O.Thetford, P.Gray German Aircraft of the First World War (Putnam)


Albatros B I
  Designed and built before the war, small numbers of the B I were impressed for reconnaissance and school duties in August 1914. As was usually the case with these early machines, the pilot sat in the rear cockpit. One-bay and two-bay variants also existed. Engine, 100 h.p. or 110 h.p. Mercedes D I or D II. Span, 14.48 m. (47 ft. 6 1/8 in.). Length, 8.57 m. (28 ft. 1 1/2 in.). Height, 3.15 m. (10 ft. 4 in.). Weights: Empty, 747 kg. (1,643.4 lb.). Loaded, 1,080 kg. (2,376 lb.). Speed, ca. 105 km.hr. (65.625 m.p.h.). Climb, 800 m. (2,624 ft.) in 10 min. Duration, ca. 4 hr.


Albatros B II

  Before the introduction of the C class machine with an engine of upwards of 150 h.p., all unarmed two-seater biplanes in the German air force came into the B category irrespective of power. They were used initially as reconnaissance machines and subsequently for primary training duties.
  One such machine within this category to see long and widespread usage was the Albatros B II. It was a development of the pre-war three-bay Albatros B I machine, and was itself also of pre-war origin. The immensely strong plywood covered, slab-sided fuselage (first designed and used by Dipl. Ing. Grohmann in some ten aircraft before the B I), and which was to become the hallmark of so many Albatros two-seaters, was continued. It was based on four main longerons which were of ash forward of the cockpits and spruce aft of this point, and tapered to a vertical knife-edge at the rear. A rounded metal panel at the extreme nose end provided evidence that some, albeit very little, consideration had been given to "nose entry" otherwise the 100 h.p. Mercedes engine, with its cumbersome chimney exhaust manifold, was fitted to the bearers with most of the cylinder block exposed.
  As was often the case with these early machines, the pilot sat in the rear cockpit and the observer sat forward under the centre-section trestle, with no little restriction of view, although some concession to downward visibility was made in the large, square cut-outs in the lower wing roots. The usual radiator accoutrements of the period cluttered the fuselage sides adjacent to the front cockpit.
  The large, triangular, tail surfaces stemming from the B I, and to be perpetuated in the later C I, were to be seen. Both the fixed surfaces and the unbalanced rudder and elevator control surfaces were a light-gauge welded steel tube structure with fabric covering. The fin and tail-plane were braced with a streamlined steel strut.
  In the wing structure there was little departure from previous practice except to standardise on a two-bay cellule, with the top wing of slightly greater span than the bottom.
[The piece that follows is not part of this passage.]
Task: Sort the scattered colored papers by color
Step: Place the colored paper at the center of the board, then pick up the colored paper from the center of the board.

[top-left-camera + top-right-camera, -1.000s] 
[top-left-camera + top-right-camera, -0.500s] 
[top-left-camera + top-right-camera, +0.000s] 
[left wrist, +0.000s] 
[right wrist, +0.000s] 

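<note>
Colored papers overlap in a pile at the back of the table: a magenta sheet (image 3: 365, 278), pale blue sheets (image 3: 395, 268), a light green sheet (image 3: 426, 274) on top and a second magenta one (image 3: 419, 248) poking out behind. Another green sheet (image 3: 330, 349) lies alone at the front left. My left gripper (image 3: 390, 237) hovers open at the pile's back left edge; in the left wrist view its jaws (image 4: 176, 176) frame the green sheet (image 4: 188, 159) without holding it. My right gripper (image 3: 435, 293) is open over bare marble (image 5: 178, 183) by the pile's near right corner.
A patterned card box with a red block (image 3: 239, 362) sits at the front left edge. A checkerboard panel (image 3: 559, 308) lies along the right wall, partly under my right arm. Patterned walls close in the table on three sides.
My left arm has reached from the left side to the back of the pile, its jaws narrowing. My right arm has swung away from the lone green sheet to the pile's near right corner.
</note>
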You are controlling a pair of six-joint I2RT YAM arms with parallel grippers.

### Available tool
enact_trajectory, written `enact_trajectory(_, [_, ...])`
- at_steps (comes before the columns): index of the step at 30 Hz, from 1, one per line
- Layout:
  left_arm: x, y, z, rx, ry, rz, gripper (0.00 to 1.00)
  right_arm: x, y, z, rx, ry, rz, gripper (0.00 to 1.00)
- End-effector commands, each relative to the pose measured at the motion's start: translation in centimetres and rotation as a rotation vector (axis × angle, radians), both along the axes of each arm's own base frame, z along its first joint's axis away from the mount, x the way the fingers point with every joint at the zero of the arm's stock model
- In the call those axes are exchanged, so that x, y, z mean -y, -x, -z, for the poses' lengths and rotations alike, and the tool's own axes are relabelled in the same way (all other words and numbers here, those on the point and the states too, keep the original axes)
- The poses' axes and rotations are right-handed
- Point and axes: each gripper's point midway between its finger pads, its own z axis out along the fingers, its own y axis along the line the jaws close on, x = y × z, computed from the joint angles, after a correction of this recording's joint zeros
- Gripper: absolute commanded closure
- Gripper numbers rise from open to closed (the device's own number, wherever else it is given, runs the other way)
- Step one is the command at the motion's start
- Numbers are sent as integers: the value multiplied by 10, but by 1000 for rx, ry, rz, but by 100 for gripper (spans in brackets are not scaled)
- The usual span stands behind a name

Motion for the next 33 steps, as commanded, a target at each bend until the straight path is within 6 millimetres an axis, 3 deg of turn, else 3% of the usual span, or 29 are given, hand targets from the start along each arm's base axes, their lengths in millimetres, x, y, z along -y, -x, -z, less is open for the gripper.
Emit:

By being built up on two box-spars, with the rearmost spar at approximately mid-chord and with wooden ribs of thin aerofoil section, an extremely flexible trailing edge resulted, which obtained a considerable degree of inherent stability. This asset was considered a prerequisite in these early aeroplanes and characterised many subsequent Albatros two-seaters. The ailerons were of the same structural medium as the tail surfaces and had a slight inverse taper with considerable wash-out. The operating cables were rather untidily run externally along the surfaces of the lower wing and led up to the actuating crank over pulleys near the lower extremity of the rear, outer, interplane struts.
  A quite orthodox vee-type undercarriage chassis, of streamline section steel tube, was fitted, and a claw-type brake was mounted on the centre of the axle. The ash tailskid was mounted externally on an inverted pylon structure and sprung with elastic shock chord.
  The Albatros B II operated on reconnaissance duties from the beginning of the War until well into 1915, when the hostile activities of the Allied scouts hastened the withdrawal of the B type machines and their replacement with the armed, and more powerful, C type two-seaters. However, the docility of the Albatros B II's flying characteristics, combined with the economy of its low horse-power motor, admirably suited it for training duties, and in such manner it continued to serve the German flying services.
  At a later date the airframe was strengthened, especially the tail section, and the radiators were removed from the fuselage sides to a neater installation in front of the centre-section leading-edge; additionally 100 h.p. Mercedes D I, 120 h.p. Mercedes D II or 120 h.p. Argus As II engines were installed. In this version the machine was known as the B IIa, otherwise it differed little from the B II. Dual control was lilted and the machine was used almost exclusively for ab initio pilot training until the end of the War.

TECHNICAL DATA
  Description: Two-seat reconnaissance and training duties.
  Manufacturers: Albatros Werke G.m.b.H. (Alb.).
  Sub-contractors: Ostdeutsche Albatros Werke (OAW), Bayerische Flugzeug-Werke A.G. (Bay), Luftfahrzeug Gesellschaft (Rol), Linke und Hofmann Werke (IIa only) (Li), Mercur Flugzeugbau (Mer), Kondor Flugzeug-Werke G.m.b.H. (Kon) (IIa only), Refla Militar-Werksliitlcn. Warschau(II only).
  Power Plant: One 100 h.p. Mercedes 6 cylinder in-line water-cooled engine (B II and IIa). Alternatively: 110 h.p. Bz II (B II), 120 h.p. Mercedes D II (B II and IIa), 120 h.p. Argus As II (B IIa).
  Dimensions: Span, 1280 m. (42 ft. 0 in.) B II; 12.960 m. (42 ft. 6 1/4 in.) B IIa. Length, 7.63 m. (25 ft. 0 3/8 in.). Height, 315 m. (10 ft. 4 in.). Wing area, 40.12 sq.m. (433 sq.ft.) B II; 40.64 sq.m. (439 sq.ft.) B IIa.
  Weights: Empty, 723 kg. (1,591 lb.) B II; 698 kg. (1,536 lb.) B IIa. Loaded, 1,071 kg. (2,356 lb.) B II; 1,078 kg. (2,372 lb.) B IIa.
  Performance: Maximum speed, 105 km.hr. (66 m.p.h.) B II; 120 km.hr. (75 m.p.h.). B IIa. Initial climb, 800 m. (2,624 ft.) in 10 min. B II: (2,624 ft.) in 8.2 min. B IIa. Ceiling, 3,000 m. (9,840 ft.). Duration, 4 hr.
  Armament: Nil.


Albatros B III
  A small number of B IIIs was built during 1915 and used for reconnaissance duty. Construction was the same as that used for B II, although tail surfaces were of the new shape that later became commonplace in the C III. Engine, 120 h.p. Mercedes D II. Span, 110m. (36 ft. 1 1/8 in.). Length, 7.8 m. (25 ft. 7 1/8 in.).


Журнал Flight


Flight, April 4, 1914.

THE 100 H.P. ALBATROS BIPLANE.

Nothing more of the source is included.